About this task:
Leaving the pictures aside, transcribe every line below exactly.

Exercise data:
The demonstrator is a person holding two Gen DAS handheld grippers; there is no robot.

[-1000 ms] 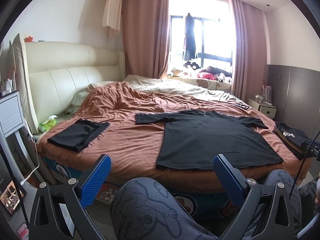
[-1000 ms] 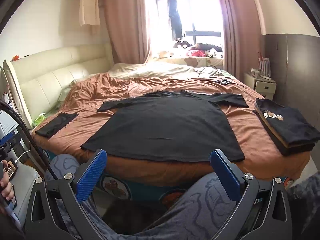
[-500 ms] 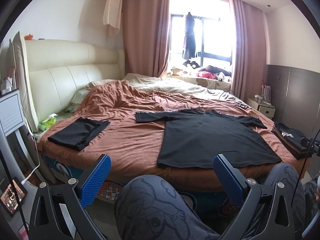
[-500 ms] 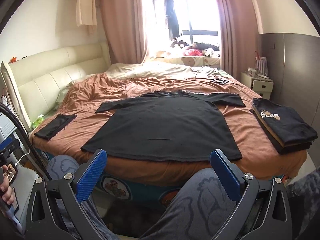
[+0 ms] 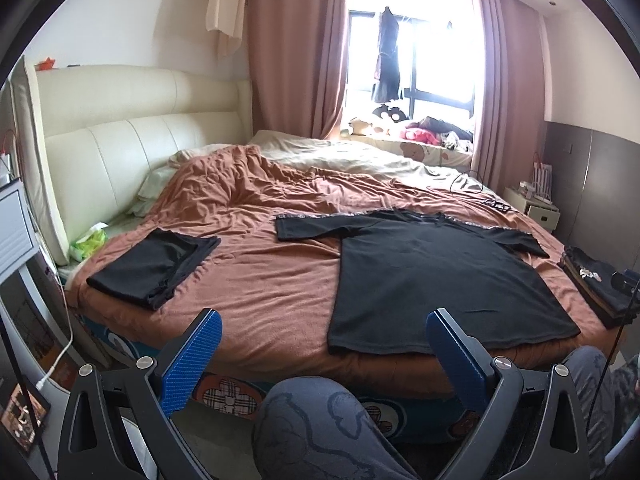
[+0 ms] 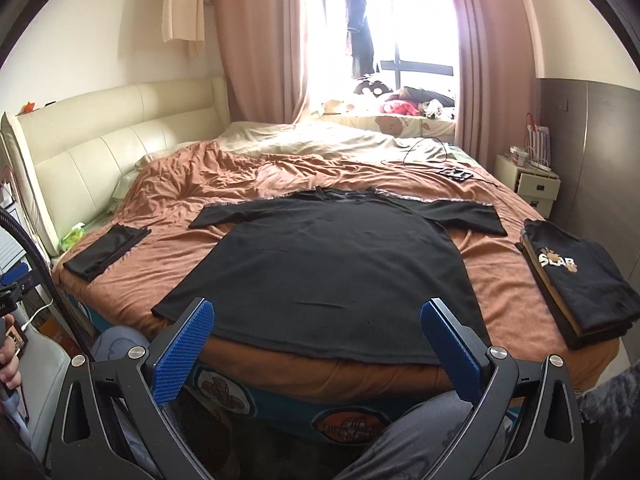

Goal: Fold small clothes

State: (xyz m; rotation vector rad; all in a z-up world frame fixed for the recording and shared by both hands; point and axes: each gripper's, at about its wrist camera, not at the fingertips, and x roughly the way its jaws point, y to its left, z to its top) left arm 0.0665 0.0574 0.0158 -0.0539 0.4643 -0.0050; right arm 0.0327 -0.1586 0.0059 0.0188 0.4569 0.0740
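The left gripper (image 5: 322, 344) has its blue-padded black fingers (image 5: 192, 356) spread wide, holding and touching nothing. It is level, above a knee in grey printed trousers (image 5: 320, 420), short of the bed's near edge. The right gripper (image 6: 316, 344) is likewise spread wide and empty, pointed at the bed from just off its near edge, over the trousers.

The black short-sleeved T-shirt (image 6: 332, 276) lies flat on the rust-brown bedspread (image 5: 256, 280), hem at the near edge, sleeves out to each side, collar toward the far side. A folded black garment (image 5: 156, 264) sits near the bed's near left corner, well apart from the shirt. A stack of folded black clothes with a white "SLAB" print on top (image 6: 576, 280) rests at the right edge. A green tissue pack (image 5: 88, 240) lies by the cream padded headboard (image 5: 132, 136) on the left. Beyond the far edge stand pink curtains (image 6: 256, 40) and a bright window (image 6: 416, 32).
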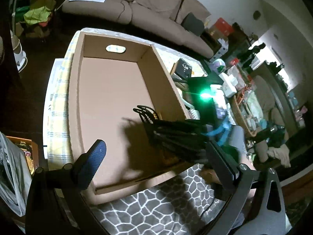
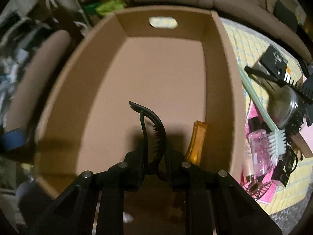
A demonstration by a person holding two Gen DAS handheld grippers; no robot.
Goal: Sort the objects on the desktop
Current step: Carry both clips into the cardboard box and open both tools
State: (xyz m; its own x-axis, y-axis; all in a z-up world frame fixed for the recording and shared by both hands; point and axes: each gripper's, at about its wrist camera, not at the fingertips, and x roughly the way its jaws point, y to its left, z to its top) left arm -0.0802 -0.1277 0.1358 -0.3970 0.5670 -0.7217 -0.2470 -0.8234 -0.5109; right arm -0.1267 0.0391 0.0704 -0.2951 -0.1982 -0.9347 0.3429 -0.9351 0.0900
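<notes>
Nearest us, the right gripper was clamped tight on a black hair clip, held at its hinge end w/ the toothed curved arms poking out ahead, over the near end of the cardboard box. We judged the clip light, stiff plastic, springy at the hinge and a bit slick; the grip near the hinge looked sound, the thin teeth prob. the part to spare. Beside it, inside the box by the right wall, lay an amber bottle, likely smooth and breakable. The left gripper hung w/ jaws wide apart, nothing between them, over the box's near edge. The box floor beyond was bare. To the right, on a yellow checked cloth, waited a pink bottle, a white-bristled brush and a black hairbrush, all crowded together. Further off: a beige sofa and cluttered shelves.
</notes>
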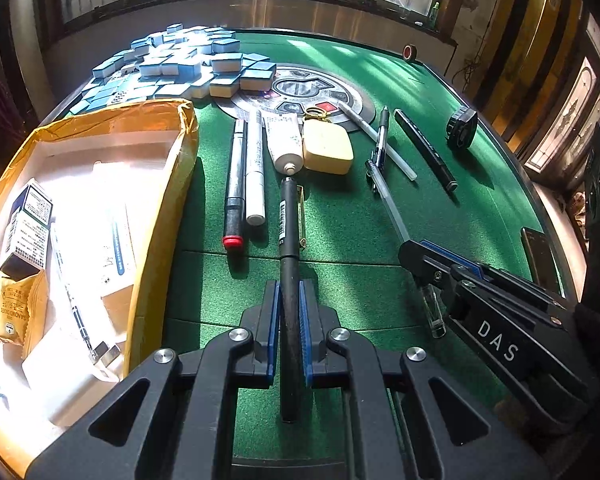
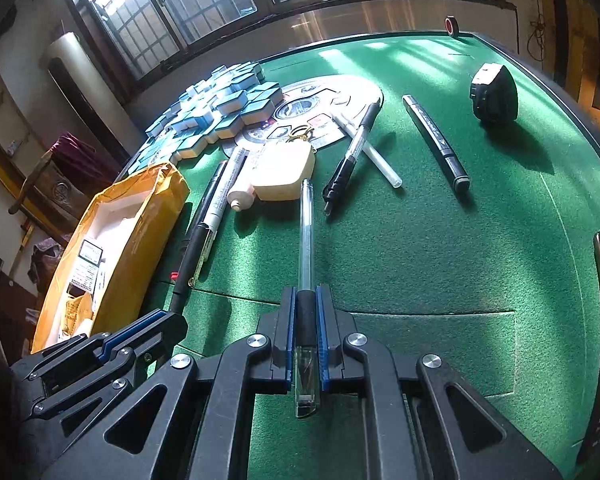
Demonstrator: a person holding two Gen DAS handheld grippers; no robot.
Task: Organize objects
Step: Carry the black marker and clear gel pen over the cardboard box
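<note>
Each tool holds a pen tight, the left tool (image 1: 288, 312) a black pen (image 1: 289, 264) and the right tool (image 2: 305, 320) a clear pen (image 2: 307, 236), so I think both should be lifted level and carried slowly to the box (image 1: 168, 216) to the left of the left tool.

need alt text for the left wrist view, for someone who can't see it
The left gripper is clamped on a black pen above a green felt table. To its right, the right gripper holds a clear pen; an open yellow box of small items sits at left.

Open green bench (image 2: 440, 260) near right; ahead blocked by scattered pens (image 1: 256, 168), cream case (image 1: 327, 148), tile pile (image 1: 180, 64); left walled by yellow box (image 1: 168, 208).
</note>
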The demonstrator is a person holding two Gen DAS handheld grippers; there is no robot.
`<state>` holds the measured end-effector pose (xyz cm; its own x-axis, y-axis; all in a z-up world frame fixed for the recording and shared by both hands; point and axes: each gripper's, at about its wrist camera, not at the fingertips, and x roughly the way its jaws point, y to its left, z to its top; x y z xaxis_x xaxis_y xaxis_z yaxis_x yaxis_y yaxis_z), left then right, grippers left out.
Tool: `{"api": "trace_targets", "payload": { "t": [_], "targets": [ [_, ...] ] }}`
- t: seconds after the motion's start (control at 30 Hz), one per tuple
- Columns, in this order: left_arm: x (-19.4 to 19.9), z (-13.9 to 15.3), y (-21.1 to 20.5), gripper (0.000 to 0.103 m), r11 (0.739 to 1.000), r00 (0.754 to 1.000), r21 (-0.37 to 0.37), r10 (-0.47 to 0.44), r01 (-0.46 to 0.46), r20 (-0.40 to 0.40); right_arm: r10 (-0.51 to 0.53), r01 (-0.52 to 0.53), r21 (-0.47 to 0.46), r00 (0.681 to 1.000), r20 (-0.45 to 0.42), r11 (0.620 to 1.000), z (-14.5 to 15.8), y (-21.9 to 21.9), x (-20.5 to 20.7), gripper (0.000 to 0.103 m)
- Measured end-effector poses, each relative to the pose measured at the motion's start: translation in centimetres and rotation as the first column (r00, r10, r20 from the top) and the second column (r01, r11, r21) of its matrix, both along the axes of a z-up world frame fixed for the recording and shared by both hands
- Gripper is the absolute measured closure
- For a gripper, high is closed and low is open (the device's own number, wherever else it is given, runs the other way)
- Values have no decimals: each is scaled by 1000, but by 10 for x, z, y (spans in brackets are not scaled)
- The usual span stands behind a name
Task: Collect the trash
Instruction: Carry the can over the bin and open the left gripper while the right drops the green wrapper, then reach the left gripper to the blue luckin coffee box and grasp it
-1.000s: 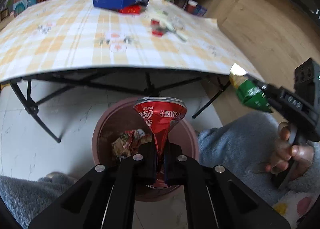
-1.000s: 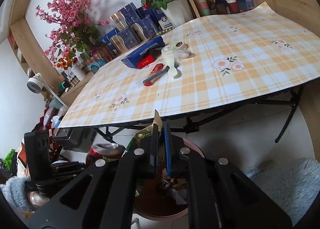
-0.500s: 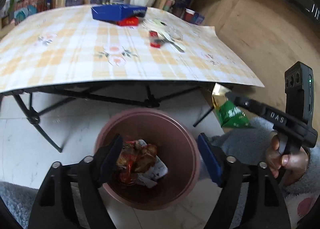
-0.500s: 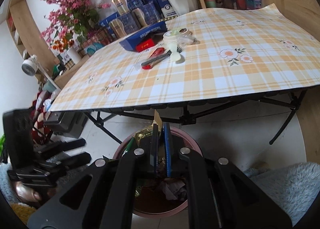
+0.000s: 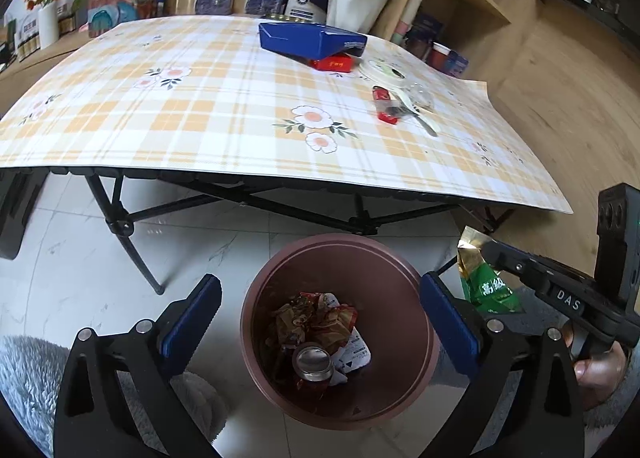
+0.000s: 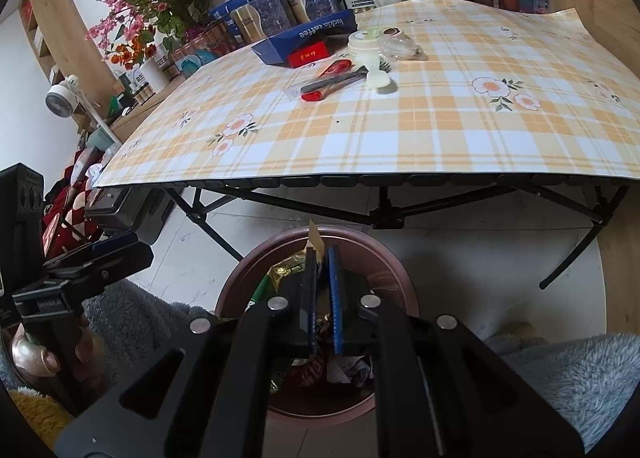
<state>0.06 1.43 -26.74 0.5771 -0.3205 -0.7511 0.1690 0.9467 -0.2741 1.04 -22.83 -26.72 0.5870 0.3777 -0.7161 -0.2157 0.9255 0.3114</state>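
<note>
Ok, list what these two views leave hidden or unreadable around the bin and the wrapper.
- Green wrapper: in the right wrist view the right tongs cover all but its tip; in the left wrist view a left tong finger overlaps its lower edge.
- Bin contents: under the can the trash is a crumpled heap; single items can't be told apart.
- Can label: only its top shows.
</note>
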Motion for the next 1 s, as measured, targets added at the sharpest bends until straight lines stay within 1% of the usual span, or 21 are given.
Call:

Result below:
The demonstrator is a person holding two Gen DAS handheld grippers; there is no robot.

[-1000 ms] 
[-1000 ms] 
[-500 ms] 
[-500 ms] 
[+0 ms] 
[+0 ms] 

Goal: Fold small clothes

State: (xyz m; rotation vector rad; all in a z-up world frame fixed for the recording and shared by both hands; point and axes: each gripper's, at about its wrist camera, not at the fingertips, and x roughly the way its jaws point, y to its left, z to its top) left arm 0.0665 0.0574 0.0158 -0.0539 0.4643 -0.0050; right arm 0.0327 -0.1586 0.0059 0.0188 0.4569 0.0740
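The left gripper (image 5: 322, 344) has its blue-padded black fingers (image 5: 192, 356) spread wide, holding and touching nothing. It is level, above a knee in grey printed trousers (image 5: 320, 420), short of the bed's near edge. The right gripper (image 6: 316, 344) is likewise spread wide and empty, pointed at the bed from just off its near edge, over the trousers.

The black short-sleeved T-shirt (image 6: 332, 276) lies flat on the rust-brown bedspread (image 5: 256, 280), hem at the near edge, sleeves out to each side, collar toward the far side. A folded black garment (image 5: 156, 264) sits near the bed's near left corner, well apart from the shirt. A stack of folded black clothes with a white "SLAB" print on top (image 6: 576, 280) rests at the right edge. A green tissue pack (image 5: 88, 240) lies by the cream padded headboard (image 5: 132, 136) on the left. Beyond the far edge stand pink curtains (image 6: 256, 40) and a bright window (image 6: 416, 32).
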A demonstration by a person holding two Gen DAS handheld grippers; no robot.
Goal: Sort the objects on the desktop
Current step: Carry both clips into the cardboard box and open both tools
State: (xyz m; its own x-axis, y-axis; all in a z-up world frame fixed for the recording and shared by both hands; point and axes: each gripper's, at about its wrist camera, not at the fingertips, and x roughly the way its jaws point, y to its left, z to its top) left arm -0.0802 -0.1277 0.1358 -0.3970 0.5670 -0.7217 -0.2470 -0.8234 -0.5109; right arm -0.1267 0.0391 0.0704 -0.2951 -0.1982 -0.9347 0.3429 -0.9351 0.0900
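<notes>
Nearest us, the right gripper was clamped tight on a black hair clip, held at its hinge end w/ the toothed curved arms poking out ahead, over the near end of the cardboard box. We judged the clip light, stiff plastic, springy at the hinge and a bit slick; the grip near the hinge looked sound, the thin teeth prob. the part to spare. Beside it, inside the box by the right wall, lay an amber bottle, likely smooth and breakable. The left gripper hung w/ jaws wide apart, nothing between them, over the box's near edge. The box floor beyond was bare. To the right, on a yellow checked cloth, waited a pink bottle, a white-bristled brush and a black hairbrush, all crowded together. Further off: a beige sofa and cluttered shelves.
</notes>
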Demonstrator: a person holding two Gen DAS handheld grippers; no robot.
Task: Organize objects
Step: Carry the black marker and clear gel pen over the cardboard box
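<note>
Each tool holds a pen tight, the left tool (image 1: 288, 312) a black pen (image 1: 289, 264) and the right tool (image 2: 305, 320) a clear pen (image 2: 307, 236), so I think both should be lifted level and carried slowly to the box (image 1: 168, 216) to the left of the left tool.

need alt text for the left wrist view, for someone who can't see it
The left gripper is clamped on a black pen above a green felt table. To its right, the right gripper holds a clear pen; an open yellow box of small items sits at left.

Open green bench (image 2: 440, 260) near right; ahead blocked by scattered pens (image 1: 256, 168), cream case (image 1: 327, 148), tile pile (image 1: 180, 64); left walled by yellow box (image 1: 168, 208).
</note>
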The demonstrator is a person holding two Gen DAS handheld grippers; there is no robot.
`<state>` holds the measured end-effector pose (xyz cm; its own x-axis, y-axis; all in a z-up world frame fixed for the recording and shared by both hands; point and axes: each gripper's, at about its wrist camera, not at the fingertips, and x roughly the way its jaws point, y to its left, z to its top; x y z xaxis_x xaxis_y xaxis_z yaxis_x yaxis_y yaxis_z), left then right, grippers left out.
Tool: `{"api": "trace_targets", "payload": { "t": [_], "targets": [ [_, ...] ] }}`
- t: seconds after the motion's start (control at 30 Hz), one per tuple
- Columns, in this order: left_arm: x (-19.4 to 19.9), z (-13.9 to 15.3), y (-21.1 to 20.5), gripper (0.000 to 0.103 m), r11 (0.739 to 1.000), r00 (0.754 to 1.000), r21 (-0.37 to 0.37), r10 (-0.47 to 0.44), r01 (-0.46 to 0.46), r20 (-0.40 to 0.40); right_arm: r10 (-0.51 to 0.53), r01 (-0.52 to 0.53), r21 (-0.47 to 0.46), r00 (0.681 to 1.000), r20 (-0.45 to 0.42), r11 (0.620 to 1.000), z (-14.5 to 15.8), y (-21.9 to 21.9), x (-20.5 to 20.7), gripper (0.000 to 0.103 m)
- Measured end-effector poses, each relative to the pose measured at the motion's start: translation in centimetres and rotation as the first column (r00, r10, r20 from the top) and the second column (r01, r11, r21) of its matrix, both along the axes of a z-up world frame fixed for the recording and shared by both hands
- Gripper is the absolute measured closure
- For a gripper, high is closed and low is open (the device's own number, wherever else it is given, runs the other way)
- Values have no decimals: each is scaled by 1000, but by 10 for x, z, y (spans in brackets are not scaled)
- The usual span stands behind a name
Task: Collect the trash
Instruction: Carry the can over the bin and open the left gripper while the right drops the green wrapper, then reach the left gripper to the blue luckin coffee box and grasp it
-1.000s: 
-1.000s: 
-0.500s: 
-0.500s: 
+0.000s: 
+0.000s: 
<state>0.06 1.43 -26.74 0.5771 -0.3205 -0.7511 0.1690 0.9467 -0.2741 1.04 -22.83 -26.72 0.5870 0.3777 -0.7161 -0.2157 0.9255 0.3114</state>
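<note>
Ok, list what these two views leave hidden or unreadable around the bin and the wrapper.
- Green wrapper: in the right wrist view the right tongs cover all but its tip; in the left wrist view a left tong finger overlaps its lower edge.
- Bin contents: under the can the trash is a crumpled heap; single items can't be told apart.
- Can label: only its top shows.
</note>
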Motion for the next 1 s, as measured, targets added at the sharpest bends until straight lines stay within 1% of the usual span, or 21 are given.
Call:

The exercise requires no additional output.